__WORK TO COMPLETE__. Count every line in the data below where the word "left" appears, then state only that count.

__SOURCE DATA__.

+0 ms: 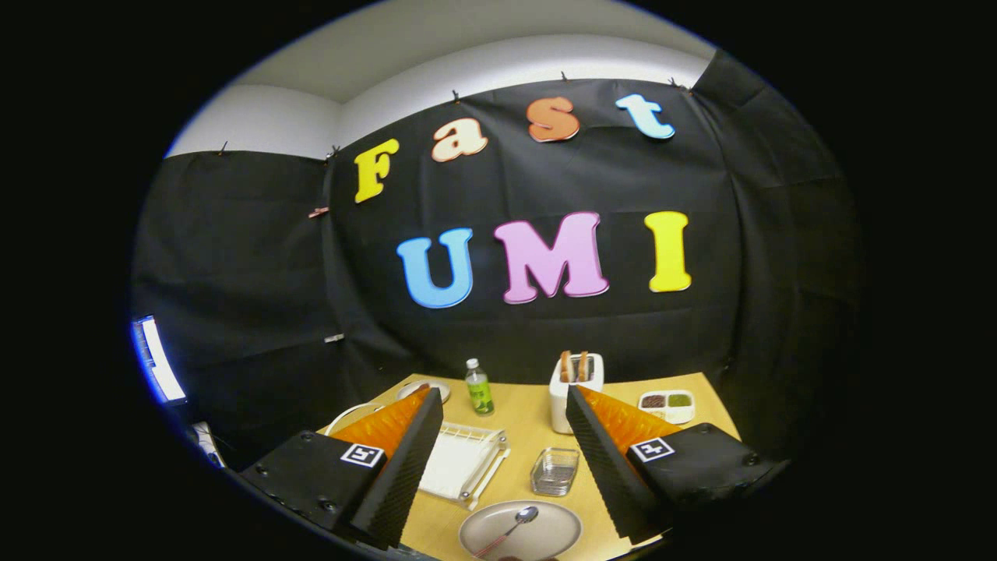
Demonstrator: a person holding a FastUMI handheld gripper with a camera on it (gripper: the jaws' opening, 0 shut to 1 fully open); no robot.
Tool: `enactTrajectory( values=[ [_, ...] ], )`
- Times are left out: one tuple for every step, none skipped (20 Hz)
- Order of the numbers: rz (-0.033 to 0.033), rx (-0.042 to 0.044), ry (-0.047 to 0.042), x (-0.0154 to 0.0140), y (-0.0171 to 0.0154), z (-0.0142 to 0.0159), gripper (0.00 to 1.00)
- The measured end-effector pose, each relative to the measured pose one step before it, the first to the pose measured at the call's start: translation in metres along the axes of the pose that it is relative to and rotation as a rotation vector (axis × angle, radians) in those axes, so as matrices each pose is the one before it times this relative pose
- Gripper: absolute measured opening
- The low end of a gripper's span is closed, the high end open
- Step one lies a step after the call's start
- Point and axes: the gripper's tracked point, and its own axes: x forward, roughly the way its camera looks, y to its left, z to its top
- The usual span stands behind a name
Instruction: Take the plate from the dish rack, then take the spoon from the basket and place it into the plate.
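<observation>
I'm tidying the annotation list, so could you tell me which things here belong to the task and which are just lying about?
Task things: plate, spoon lying in it, dish rack, basket, open gripper.
Lying about: bottle, toaster, sauce tray, small plate.

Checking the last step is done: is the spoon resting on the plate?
Touching. The gripper view shows the spoon lying inside the plate, between the open gripper fingers.

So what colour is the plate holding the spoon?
Plain grey plate, seen in the gripper view between the open gripper.
</observation>
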Motion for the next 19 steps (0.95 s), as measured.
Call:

__RESPONSE__. 2